> **TO DO**
Transcribe exactly the lines that fall between the one holding "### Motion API" and the one holding "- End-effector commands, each", inclusive, from the entries below.

> **INPUT RECORDS**
....

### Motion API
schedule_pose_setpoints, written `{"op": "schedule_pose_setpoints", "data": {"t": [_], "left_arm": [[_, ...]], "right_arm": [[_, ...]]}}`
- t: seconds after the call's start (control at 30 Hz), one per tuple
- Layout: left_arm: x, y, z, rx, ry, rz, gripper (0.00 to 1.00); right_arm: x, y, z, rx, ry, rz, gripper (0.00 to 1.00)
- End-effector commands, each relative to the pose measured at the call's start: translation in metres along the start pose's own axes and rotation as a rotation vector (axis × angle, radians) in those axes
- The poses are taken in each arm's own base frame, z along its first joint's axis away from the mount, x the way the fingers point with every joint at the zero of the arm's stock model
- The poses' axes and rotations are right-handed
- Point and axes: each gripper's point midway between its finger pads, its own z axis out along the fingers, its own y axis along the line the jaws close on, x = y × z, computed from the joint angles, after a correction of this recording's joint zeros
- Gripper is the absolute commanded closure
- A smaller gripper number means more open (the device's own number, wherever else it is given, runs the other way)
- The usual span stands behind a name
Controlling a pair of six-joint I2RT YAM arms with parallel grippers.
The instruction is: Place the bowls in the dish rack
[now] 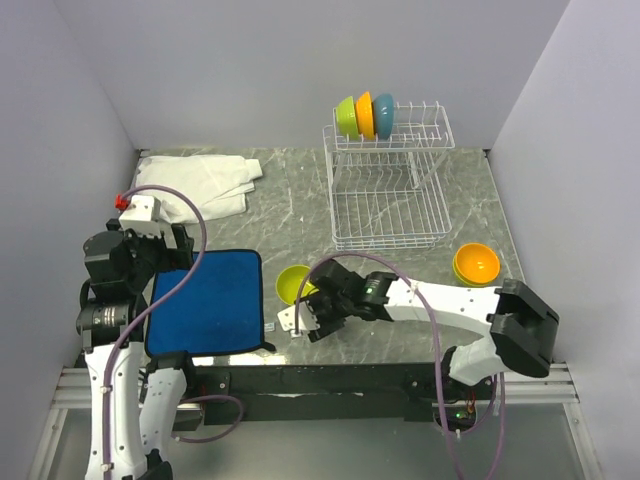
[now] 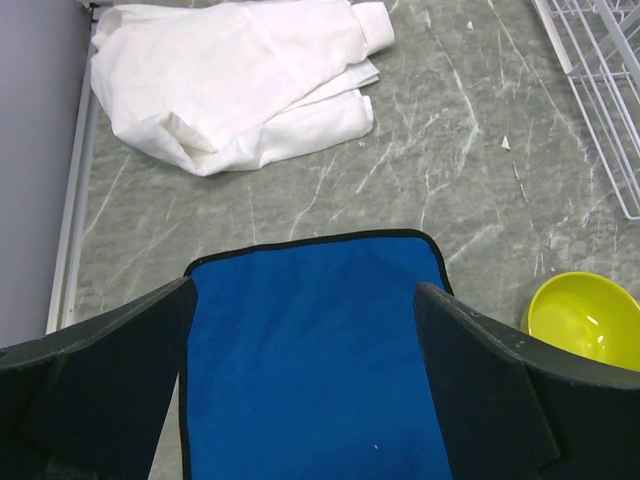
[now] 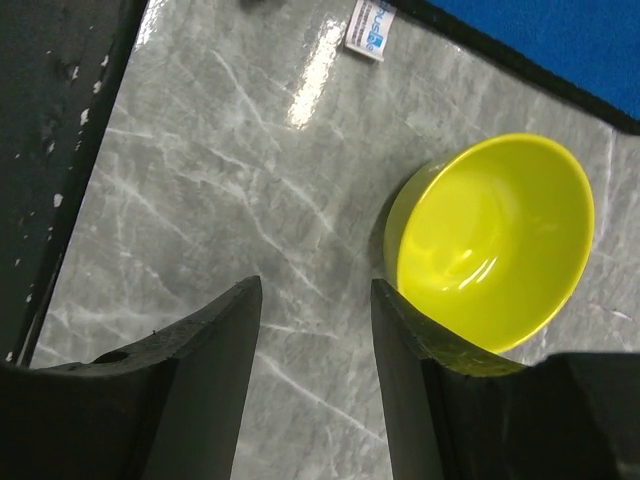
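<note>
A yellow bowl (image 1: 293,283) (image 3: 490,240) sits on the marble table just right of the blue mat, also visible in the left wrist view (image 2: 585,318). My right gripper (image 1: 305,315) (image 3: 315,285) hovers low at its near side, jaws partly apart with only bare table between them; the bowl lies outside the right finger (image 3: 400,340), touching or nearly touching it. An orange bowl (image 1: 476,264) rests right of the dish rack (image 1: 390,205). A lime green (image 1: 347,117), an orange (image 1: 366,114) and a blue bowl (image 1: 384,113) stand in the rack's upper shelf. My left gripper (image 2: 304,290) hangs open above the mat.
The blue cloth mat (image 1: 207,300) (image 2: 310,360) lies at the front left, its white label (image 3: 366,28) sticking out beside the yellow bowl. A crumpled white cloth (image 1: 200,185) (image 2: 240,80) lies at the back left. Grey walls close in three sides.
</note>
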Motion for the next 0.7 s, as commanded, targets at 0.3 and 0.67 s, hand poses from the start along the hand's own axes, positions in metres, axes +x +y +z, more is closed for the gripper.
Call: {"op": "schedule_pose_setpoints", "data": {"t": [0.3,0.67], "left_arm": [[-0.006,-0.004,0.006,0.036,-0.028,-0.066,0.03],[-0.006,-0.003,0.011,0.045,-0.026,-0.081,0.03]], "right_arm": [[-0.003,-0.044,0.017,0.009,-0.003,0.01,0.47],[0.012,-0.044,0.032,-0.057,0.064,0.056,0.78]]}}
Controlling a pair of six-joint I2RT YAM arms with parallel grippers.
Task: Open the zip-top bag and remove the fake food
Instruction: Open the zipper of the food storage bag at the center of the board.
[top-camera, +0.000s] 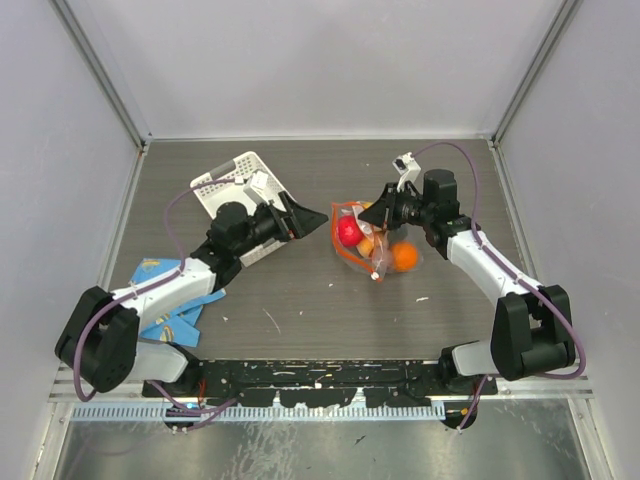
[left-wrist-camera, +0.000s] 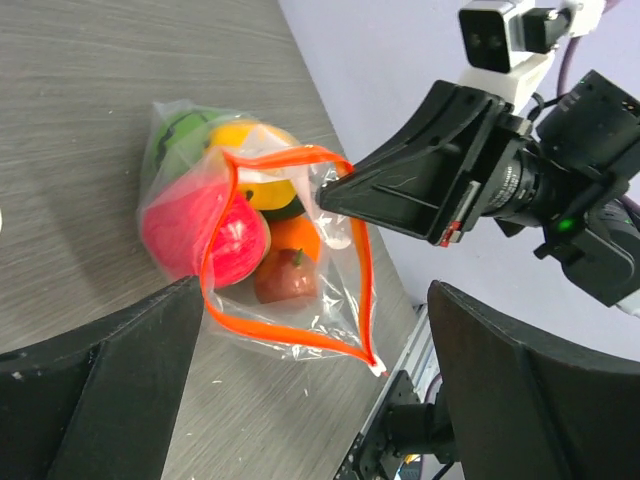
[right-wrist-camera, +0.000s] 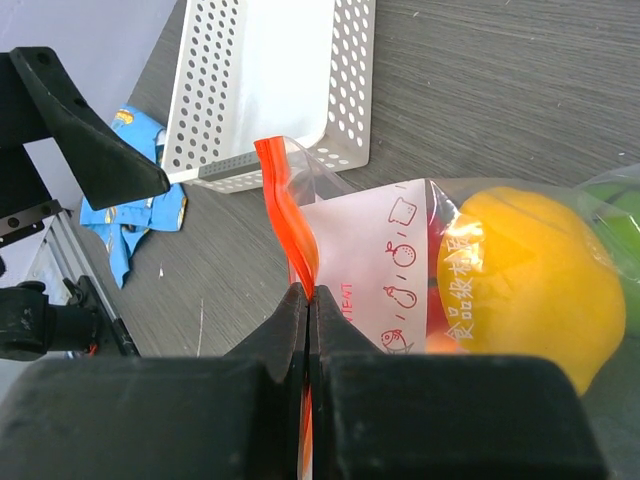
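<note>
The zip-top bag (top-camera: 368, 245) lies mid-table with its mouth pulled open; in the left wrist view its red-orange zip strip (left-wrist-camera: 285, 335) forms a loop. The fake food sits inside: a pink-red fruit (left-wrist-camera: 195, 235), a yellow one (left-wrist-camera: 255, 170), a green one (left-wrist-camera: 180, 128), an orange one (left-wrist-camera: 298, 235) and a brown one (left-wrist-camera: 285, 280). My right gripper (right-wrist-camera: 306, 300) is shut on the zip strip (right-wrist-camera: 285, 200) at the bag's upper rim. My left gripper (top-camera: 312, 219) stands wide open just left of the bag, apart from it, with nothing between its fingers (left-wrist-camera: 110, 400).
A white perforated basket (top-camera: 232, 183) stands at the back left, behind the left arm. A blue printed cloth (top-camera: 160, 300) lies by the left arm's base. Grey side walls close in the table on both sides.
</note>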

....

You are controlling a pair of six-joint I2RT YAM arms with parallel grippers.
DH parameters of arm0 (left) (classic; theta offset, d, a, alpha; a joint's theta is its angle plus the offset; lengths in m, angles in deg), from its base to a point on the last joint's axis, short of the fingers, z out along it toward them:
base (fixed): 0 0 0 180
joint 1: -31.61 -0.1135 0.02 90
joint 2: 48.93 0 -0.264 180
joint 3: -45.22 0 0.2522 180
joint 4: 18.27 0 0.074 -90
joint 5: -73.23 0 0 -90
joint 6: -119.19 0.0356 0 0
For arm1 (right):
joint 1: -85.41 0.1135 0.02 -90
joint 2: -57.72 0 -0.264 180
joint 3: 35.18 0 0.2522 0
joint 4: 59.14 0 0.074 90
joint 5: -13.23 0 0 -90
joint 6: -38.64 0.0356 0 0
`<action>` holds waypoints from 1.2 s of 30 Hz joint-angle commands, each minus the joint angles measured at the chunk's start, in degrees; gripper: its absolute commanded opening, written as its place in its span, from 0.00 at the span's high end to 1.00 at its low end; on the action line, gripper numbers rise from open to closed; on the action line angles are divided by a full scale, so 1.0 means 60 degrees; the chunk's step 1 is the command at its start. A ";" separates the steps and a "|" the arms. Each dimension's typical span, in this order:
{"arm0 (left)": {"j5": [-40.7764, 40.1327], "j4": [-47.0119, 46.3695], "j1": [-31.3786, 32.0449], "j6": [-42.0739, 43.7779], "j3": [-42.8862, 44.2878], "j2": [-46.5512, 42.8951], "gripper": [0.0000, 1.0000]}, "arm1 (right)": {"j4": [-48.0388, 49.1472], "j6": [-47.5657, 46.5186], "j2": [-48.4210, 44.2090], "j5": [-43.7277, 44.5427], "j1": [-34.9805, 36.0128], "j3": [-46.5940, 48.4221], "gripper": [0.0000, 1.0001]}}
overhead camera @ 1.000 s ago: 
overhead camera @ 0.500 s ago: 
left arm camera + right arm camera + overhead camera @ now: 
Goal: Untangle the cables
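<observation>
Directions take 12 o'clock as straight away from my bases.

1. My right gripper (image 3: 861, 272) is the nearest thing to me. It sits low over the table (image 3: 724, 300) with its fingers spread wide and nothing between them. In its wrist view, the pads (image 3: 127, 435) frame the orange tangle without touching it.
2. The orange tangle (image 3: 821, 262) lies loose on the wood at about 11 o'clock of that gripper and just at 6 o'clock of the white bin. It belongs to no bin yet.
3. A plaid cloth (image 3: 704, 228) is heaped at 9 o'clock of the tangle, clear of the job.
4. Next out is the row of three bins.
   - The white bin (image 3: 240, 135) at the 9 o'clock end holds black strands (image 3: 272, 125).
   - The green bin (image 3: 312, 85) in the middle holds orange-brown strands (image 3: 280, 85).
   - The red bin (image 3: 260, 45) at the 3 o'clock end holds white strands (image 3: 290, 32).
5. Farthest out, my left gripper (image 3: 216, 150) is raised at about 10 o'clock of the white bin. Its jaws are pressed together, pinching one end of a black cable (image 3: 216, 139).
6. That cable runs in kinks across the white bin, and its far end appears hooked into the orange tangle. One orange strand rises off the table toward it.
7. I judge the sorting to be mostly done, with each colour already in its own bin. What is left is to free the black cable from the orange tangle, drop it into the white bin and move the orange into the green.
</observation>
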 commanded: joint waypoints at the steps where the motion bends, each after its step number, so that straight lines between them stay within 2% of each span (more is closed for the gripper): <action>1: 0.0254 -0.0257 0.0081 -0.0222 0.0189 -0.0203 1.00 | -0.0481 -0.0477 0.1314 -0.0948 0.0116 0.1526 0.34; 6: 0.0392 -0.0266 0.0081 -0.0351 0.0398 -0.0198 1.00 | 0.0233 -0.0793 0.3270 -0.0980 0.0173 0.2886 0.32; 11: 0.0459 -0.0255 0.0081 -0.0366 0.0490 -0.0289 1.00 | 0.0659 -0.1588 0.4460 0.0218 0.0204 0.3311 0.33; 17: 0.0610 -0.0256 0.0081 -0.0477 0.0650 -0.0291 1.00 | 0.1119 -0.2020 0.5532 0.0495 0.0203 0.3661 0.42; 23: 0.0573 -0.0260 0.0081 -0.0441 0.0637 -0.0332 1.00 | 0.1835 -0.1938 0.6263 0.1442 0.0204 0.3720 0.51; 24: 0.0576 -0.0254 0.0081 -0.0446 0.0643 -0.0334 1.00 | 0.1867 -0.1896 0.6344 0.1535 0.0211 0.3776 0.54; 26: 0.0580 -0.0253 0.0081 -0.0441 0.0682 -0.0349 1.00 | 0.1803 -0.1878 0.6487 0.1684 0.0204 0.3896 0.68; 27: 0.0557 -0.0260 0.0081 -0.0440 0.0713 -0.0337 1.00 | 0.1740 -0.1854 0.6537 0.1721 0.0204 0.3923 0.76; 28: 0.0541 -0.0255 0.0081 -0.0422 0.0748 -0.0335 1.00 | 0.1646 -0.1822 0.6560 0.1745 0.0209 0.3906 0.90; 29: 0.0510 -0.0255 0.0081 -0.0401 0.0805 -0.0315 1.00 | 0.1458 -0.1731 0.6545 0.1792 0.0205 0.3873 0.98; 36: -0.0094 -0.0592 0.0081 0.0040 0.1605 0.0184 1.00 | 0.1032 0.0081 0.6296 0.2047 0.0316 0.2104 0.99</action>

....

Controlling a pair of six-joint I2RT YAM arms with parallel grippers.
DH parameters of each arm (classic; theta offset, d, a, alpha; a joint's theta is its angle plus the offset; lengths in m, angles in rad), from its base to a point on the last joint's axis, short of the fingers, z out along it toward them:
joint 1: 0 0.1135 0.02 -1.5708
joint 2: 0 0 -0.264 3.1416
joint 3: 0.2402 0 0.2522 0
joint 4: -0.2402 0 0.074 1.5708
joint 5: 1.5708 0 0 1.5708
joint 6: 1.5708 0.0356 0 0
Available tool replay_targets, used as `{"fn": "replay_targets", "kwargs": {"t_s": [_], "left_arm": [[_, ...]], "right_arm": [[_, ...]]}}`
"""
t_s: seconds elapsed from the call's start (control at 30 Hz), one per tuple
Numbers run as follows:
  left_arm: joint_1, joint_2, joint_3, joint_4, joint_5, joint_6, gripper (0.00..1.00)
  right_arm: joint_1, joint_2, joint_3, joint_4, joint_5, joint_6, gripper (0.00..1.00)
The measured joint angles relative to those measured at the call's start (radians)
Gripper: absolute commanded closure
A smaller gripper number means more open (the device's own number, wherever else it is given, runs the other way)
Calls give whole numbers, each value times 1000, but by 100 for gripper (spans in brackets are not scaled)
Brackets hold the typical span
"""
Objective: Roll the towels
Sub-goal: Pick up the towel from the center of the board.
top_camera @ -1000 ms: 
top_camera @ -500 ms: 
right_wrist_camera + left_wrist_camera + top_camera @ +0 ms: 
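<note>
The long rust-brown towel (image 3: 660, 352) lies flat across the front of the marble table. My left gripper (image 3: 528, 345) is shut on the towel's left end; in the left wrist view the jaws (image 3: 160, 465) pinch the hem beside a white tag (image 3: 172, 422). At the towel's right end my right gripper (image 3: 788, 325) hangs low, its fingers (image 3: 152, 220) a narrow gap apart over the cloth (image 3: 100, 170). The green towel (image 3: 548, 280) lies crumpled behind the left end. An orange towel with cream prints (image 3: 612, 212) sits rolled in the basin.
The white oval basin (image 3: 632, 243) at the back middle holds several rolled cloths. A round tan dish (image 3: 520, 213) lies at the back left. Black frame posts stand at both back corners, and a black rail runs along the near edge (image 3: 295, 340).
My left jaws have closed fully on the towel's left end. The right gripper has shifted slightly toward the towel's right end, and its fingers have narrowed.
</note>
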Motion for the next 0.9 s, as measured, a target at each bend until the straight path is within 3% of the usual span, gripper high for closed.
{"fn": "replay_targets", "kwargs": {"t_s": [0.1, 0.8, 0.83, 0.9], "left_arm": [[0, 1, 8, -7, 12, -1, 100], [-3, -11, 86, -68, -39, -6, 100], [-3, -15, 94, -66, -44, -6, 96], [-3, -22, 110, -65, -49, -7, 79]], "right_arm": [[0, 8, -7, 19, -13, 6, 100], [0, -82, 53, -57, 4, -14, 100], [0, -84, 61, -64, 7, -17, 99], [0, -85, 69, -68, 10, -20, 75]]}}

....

> **REPLY**
### Motion API
schedule_pose_setpoints, written `{"op": "schedule_pose_setpoints", "data": {"t": [_], "left_arm": [[_, ...]], "right_arm": [[_, ...]]}}`
- t: seconds after the call's start (control at 30 Hz), one per tuple
- Layout: left_arm: x, y, z, rx, ry, rz, gripper (0.00 to 1.00); right_arm: x, y, z, rx, ry, rz, gripper (0.00 to 1.00)
- End-effector commands, each relative to the pose measured at the call's start: translation in metres along the start pose's own axes and rotation as a rotation vector (axis × angle, radians) in those axes

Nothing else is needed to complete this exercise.